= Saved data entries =
────────────────

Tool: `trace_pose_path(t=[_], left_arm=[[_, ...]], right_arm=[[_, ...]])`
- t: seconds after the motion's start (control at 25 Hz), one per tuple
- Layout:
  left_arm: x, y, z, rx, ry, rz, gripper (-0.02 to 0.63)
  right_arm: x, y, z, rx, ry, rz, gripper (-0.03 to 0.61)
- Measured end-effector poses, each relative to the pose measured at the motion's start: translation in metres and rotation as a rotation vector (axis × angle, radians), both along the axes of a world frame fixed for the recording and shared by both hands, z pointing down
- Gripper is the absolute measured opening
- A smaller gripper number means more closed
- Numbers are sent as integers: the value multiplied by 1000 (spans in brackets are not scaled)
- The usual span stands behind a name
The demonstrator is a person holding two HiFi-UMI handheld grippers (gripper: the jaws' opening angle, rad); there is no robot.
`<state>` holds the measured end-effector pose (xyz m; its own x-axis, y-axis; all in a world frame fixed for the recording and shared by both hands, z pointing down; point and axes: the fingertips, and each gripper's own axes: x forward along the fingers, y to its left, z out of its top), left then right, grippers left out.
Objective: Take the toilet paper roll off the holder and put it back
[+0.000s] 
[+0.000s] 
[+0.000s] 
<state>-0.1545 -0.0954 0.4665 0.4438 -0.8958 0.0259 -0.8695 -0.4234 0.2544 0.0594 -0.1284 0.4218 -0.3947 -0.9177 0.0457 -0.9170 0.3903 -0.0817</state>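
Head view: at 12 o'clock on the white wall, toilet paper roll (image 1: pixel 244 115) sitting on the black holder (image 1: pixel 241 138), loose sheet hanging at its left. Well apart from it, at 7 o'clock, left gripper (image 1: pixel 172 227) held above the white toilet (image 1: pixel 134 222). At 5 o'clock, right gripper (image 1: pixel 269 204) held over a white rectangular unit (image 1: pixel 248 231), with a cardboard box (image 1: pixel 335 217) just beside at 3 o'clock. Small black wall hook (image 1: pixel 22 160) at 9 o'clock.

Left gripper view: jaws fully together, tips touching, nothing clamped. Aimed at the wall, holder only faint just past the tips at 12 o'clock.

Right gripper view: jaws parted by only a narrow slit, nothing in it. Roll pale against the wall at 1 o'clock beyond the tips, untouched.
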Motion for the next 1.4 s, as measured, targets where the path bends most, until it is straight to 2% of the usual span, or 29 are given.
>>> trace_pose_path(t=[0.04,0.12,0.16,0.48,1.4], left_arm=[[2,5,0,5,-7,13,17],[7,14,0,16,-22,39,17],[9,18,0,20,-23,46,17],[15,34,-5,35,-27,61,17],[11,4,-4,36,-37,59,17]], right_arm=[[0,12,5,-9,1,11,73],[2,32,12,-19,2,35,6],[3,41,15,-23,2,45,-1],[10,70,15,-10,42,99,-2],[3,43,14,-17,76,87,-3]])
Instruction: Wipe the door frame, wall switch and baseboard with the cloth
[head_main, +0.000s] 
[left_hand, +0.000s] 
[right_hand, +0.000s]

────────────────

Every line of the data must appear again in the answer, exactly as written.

Tool: `trace_pose_path(t=[_], left_arm=[[_, ...]], right_arm=[[_, ...]])`
- t: seconds after the motion's start (control at 25 Hz), one per tuple
- Layout:
  left_arm: x, y, z, rx, ry, rz, gripper (-0.02 to 0.63)
  right_arm: x, y, z, rx, ry, rz, gripper (-0.03 to 0.61)
- Measured end-effector poses, each relative to the pose measured at the motion's start: translation in metres and rotation as a rotation vector (axis × angle, radians), both along the axes of a world frame fixed for the recording and shared by both hands, z pointing down
- Gripper is the absolute measured opening
- A smaller gripper number means more closed
- Numbers are sent as integers: the value multiplied by 1000 (spans in brackets are not scaled)
- The usual span stands behind a name
The demonstrator is a person holding two HiFi-UMI handheld grippers (gripper: the jaws' opening angle, rad); there is no robot.
`<state>` holds the measured end-effector pose (xyz m; its own x-axis, y-axis; all in a world frame fixed for the recording and shared by both hands, z pointing down; point and axes: the fingertips, and each gripper's own axes: x forward along the fingers, y to its left, z out of its top), left then right, grippers left out.
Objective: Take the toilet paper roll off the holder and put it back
[+0.000s] 
[+0.000s] 
[+0.000s] 
<state>-0.1545 -0.0954 0.4665 0.4438 -0.8958 0.0259 -0.8695 -0.4234 0.2544 0.0594 -0.1284 0.4218 -0.3947 -0.9177 0.0457 -0.9170 0.3903 -0.0817</state>
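Head view: at 12 o'clock on the white wall, toilet paper roll (image 1: pixel 244 115) sitting on the black holder (image 1: pixel 241 138), loose sheet hanging at its left. Well apart from it, at 7 o'clock, left gripper (image 1: pixel 172 227) held above the white toilet (image 1: pixel 134 222). At 5 o'clock, right gripper (image 1: pixel 269 204) held over a white rectangular unit (image 1: pixel 248 231), with a cardboard box (image 1: pixel 335 217) just beside at 3 o'clock. Small black wall hook (image 1: pixel 22 160) at 9 o'clock.

Left gripper view: jaws fully together, tips touching, nothing clamped. Aimed at the wall, holder only faint just past the tips at 12 o'clock.

Right gripper view: jaws parted by only a narrow slit, nothing in it. Roll pale against the wall at 1 o'clock beyond the tips, untouched.
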Motion for the next 1.4 s, as measured, targets where the path bends most, until it is straight to 2% of the usual span, or 29 are given.
>>> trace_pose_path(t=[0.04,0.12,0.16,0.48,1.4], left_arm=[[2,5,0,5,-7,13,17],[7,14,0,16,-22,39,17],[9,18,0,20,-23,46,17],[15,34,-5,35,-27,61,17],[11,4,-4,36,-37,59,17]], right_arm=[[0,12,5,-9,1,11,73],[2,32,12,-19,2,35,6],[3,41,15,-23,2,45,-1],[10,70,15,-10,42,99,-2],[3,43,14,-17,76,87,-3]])
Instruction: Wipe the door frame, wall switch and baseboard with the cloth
[head_main, +0.000s] 
[left_hand, +0.000s] 
[right_hand, +0.000s]

The requested output has been produced.